## Required action
Print each entry word for word.

## Recorded information
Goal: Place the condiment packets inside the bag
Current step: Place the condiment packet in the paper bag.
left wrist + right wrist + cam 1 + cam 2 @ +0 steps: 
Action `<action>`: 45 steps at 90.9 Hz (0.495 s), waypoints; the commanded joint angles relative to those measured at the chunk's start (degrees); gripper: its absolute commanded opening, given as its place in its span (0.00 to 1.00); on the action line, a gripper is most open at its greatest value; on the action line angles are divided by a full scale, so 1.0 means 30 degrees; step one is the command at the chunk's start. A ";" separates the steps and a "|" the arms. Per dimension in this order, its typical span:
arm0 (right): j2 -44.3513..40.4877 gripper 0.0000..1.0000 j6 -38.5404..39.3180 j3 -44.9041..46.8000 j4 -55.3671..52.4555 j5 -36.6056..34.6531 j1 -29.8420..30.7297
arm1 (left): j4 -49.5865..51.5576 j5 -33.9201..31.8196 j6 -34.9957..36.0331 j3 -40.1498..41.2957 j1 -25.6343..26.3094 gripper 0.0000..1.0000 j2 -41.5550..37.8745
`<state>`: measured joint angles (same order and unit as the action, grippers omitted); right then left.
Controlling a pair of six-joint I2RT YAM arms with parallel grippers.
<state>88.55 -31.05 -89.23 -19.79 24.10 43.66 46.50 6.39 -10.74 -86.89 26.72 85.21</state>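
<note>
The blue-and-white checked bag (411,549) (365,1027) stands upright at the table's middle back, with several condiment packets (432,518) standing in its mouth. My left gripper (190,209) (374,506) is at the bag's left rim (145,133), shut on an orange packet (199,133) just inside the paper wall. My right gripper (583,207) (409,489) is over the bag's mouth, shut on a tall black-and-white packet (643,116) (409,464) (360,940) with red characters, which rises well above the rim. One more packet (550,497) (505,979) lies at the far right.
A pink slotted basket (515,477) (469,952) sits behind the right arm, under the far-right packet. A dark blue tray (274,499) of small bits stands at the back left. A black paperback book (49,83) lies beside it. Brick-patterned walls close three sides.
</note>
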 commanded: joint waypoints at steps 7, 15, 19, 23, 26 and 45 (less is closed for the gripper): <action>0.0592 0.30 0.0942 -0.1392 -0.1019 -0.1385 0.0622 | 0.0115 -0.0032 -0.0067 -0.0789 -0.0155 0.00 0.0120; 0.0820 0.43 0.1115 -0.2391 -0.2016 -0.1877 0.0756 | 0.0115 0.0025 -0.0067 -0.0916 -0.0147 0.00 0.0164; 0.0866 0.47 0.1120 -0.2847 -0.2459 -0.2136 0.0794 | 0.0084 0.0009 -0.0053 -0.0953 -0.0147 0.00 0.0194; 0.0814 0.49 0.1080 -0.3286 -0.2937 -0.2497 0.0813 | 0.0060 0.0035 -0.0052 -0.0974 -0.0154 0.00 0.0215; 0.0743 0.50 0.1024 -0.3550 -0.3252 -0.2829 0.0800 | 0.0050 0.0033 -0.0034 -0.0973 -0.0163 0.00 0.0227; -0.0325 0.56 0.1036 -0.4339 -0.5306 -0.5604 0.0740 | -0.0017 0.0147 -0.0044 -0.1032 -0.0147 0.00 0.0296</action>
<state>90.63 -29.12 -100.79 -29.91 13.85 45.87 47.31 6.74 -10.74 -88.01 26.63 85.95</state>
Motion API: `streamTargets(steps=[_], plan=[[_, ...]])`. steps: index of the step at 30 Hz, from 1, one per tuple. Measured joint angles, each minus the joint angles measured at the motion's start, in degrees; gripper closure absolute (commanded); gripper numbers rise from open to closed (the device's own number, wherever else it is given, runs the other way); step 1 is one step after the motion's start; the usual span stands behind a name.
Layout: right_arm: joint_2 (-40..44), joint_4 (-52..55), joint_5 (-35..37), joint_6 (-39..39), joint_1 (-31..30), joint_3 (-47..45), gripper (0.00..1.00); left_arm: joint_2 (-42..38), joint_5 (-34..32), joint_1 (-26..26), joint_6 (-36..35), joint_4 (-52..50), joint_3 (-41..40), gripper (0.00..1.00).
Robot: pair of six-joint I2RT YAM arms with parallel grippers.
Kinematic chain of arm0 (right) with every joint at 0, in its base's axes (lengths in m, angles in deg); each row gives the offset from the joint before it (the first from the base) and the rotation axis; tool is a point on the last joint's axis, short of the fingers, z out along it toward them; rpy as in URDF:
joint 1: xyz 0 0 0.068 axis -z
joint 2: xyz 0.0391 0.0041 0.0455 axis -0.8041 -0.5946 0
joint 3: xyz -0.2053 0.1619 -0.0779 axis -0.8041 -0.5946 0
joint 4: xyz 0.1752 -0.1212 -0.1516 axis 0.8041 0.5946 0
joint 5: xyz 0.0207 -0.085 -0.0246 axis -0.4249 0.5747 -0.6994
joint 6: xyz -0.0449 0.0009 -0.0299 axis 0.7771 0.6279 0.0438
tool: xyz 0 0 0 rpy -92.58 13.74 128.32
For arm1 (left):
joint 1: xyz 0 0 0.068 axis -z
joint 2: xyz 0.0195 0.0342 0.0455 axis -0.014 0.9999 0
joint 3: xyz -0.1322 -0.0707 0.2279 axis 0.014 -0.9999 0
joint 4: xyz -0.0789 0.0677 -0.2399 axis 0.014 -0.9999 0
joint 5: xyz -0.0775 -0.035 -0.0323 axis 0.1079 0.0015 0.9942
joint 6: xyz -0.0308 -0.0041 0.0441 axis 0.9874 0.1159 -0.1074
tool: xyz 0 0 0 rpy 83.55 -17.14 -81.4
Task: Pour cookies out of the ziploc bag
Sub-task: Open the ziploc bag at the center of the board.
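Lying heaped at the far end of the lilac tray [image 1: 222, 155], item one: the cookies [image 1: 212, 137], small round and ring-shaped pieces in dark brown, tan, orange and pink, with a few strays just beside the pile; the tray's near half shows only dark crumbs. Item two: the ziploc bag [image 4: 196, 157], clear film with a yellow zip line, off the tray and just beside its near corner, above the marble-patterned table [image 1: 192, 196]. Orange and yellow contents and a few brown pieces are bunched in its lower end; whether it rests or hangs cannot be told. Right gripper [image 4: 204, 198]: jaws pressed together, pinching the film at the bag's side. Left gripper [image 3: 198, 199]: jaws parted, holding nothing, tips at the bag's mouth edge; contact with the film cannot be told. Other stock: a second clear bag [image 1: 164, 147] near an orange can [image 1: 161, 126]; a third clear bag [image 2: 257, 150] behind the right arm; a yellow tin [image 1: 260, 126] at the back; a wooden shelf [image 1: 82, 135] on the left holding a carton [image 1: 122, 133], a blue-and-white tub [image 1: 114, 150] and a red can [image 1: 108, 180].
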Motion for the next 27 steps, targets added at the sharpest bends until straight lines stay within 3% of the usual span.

## Response area
Goal: Place the condiment packets inside the bag
Current step: Place the condiment packet in the paper bag.
left wrist + right wrist + cam 1 + cam 2 @ +0 steps: 
Action `<action>`: 45 steps at 90.9 Hz (0.495 s), waypoints; the commanded joint angles relative to those measured at the chunk's start (degrees); gripper: its absolute commanded opening, given as its place in its span (0.00 to 1.00); on the action line, a gripper is most open at its greatest value; on the action line angles are divided by a full scale, so 1.0 means 30 degrees; step one is the command at the chunk's start. A ";" separates the steps and a "|" the arms. Per dimension in this order, its typical span:
arm0 (right): j2 -44.3513..40.4877 gripper 0.0000..1.0000 j6 -38.5404..39.3180 j3 -44.9041..46.8000 j4 -55.3671..52.4555 j5 -36.6056..34.6531 j1 -29.8420..30.7297
arm1 (left): j4 -49.5865..51.5576 j5 -33.9201..31.8196 j6 -34.9957..36.0331 j3 -40.1498..41.2957 j1 -25.6343..26.3094 gripper 0.0000..1.0000 j2 -41.5550..37.8745
`<state>`: measured joint angles (same order and unit as the action, grippers omitted); right then left.
Controlling a pair of six-joint I2RT YAM arms with parallel grippers.
<state>88.55 -31.05 -89.23 -19.79 24.10 43.66 46.50 6.39 -10.74 -86.89 26.72 85.21</state>
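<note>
The blue-and-white checked bag (411,549) (365,1027) stands upright at the table's middle back, with several condiment packets (432,518) standing in its mouth. My left gripper (190,209) (374,506) is at the bag's left rim (145,133), shut on an orange packet (199,133) just inside the paper wall. My right gripper (583,207) (409,489) is over the bag's mouth, shut on a tall black-and-white packet (643,116) (409,464) (360,940) with red characters, which rises well above the rim. One more packet (550,497) (505,979) lies at the far right.
A pink slotted basket (515,477) (469,952) sits behind the right arm, under the far-right packet. A dark blue tray (274,499) of small bits stands at the back left. A black paperback book (49,83) lies beside it. Brick-patterned walls close three sides.
</note>
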 commanded: joint waypoints at steps 7, 15, 19, 23, 26 and 45 (less is closed for the gripper): <action>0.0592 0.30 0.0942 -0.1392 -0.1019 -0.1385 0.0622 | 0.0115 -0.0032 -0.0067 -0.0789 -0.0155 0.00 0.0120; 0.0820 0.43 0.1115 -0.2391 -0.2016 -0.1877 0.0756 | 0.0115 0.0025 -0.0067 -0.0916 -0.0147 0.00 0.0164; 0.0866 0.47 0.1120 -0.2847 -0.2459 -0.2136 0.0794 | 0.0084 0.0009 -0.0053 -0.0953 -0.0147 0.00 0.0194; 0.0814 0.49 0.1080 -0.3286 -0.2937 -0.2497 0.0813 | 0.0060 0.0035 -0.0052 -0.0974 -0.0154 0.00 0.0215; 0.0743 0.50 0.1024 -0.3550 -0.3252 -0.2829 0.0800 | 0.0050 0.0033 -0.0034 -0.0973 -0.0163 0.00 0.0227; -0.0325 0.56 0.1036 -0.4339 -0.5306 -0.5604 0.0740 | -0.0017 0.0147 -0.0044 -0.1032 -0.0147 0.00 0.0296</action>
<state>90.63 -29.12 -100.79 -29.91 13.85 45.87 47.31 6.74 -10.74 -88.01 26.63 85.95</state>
Motion API: `streamTargets(steps=[_], plan=[[_, ...]])`. steps: index of the step at 30 Hz, from 1, one per tuple. Measured joint angles, each minus the joint angles measured at the motion's start, in degrees; gripper closure absolute (commanded); gripper numbers rise from open to closed (the device's own number, wherever else it is given, runs the other way); step 1 is one step after the motion's start; the usual span stands behind a name.
Layout: right_arm: joint_2 (-40..44), joint_4 (-52..55), joint_5 (-35..37), joint_6 (-39..39), joint_1 (-31..30), joint_3 (-47..45), gripper (0.00..1.00); left_arm: joint_2 (-42..38), joint_5 (-34..32), joint_1 (-26..26), joint_6 (-36..35), joint_4 (-52..50), joint_3 (-41..40), gripper (0.00..1.00).
Robot: pair of six-joint I2RT YAM arms with parallel grippers.
Kinematic chain of arm0 (right) with every joint at 0, in its base's axes (lengths in m, angles in deg); each row gives the offset from the joint before it (the first from the base) and the rotation axis; tool is a point on the last joint's axis, short of the fingers, z out along it toward them; rpy as in URDF:
joint 1: xyz 0 0 0.068 axis -z
joint 2: xyz 0.0391 0.0041 0.0455 axis -0.8041 -0.5946 0
joint 3: xyz -0.2053 0.1619 -0.0779 axis -0.8041 -0.5946 0
joint 4: xyz 0.1752 -0.1212 -0.1516 axis 0.8041 0.5946 0
joint 5: xyz 0.0207 -0.085 -0.0246 axis -0.4249 0.5747 -0.6994
joint 6: xyz -0.0449 0.0009 -0.0299 axis 0.7771 0.6279 0.0438
tool: xyz 0 0 0 rpy -92.58 13.74 128.32
For arm1 (left):
joint 1: xyz 0 0 0.068 axis -z
joint 2: xyz 0.0195 0.0342 0.0455 axis -0.014 0.9999 0
joint 3: xyz -0.1322 -0.0707 0.2279 axis 0.014 -0.9999 0
joint 4: xyz -0.0789 0.0677 -0.2399 axis 0.014 -0.9999 0
joint 5: xyz -0.0775 -0.035 -0.0323 axis 0.1079 0.0015 0.9942
joint 6: xyz -0.0308 -0.0041 0.0441 axis 0.9874 0.1159 -0.1074
tool: xyz 0 0 0 rpy 83.55 -17.14 -81.4
Task: Pour cookies out of the ziploc bag
Sub-task: Open the ziploc bag at the center of the board.
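Lying heaped at the far end of the lilac tray [image 1: 222, 155], item one: the cookies [image 1: 212, 137], small round and ring-shaped pieces in dark brown, tan, orange and pink, with a few strays just beside the pile; the tray's near half shows only dark crumbs. Item two: the ziploc bag [image 4: 196, 157], clear film with a yellow zip line, off the tray and just beside its near corner, above the marble-patterned table [image 1: 192, 196]. Orange and yellow contents and a few brown pieces are bunched in its lower end; whether it rests or hangs cannot be told. Right gripper [image 4: 204, 198]: jaws pressed together, pinching the film at the bag's side. Left gripper [image 3: 198, 199]: jaws parted, holding nothing, tips at the bag's mouth edge; contact with the film cannot be told. Other stock: a second clear bag [image 1: 164, 147] near an orange can [image 1: 161, 126]; a third clear bag [image 2: 257, 150] behind the right arm; a yellow tin [image 1: 260, 126] at the back; a wooden shelf [image 1: 82, 135] on the left holding a carton [image 1: 122, 133], a blue-and-white tub [image 1: 114, 150] and a red can [image 1: 108, 180].
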Motion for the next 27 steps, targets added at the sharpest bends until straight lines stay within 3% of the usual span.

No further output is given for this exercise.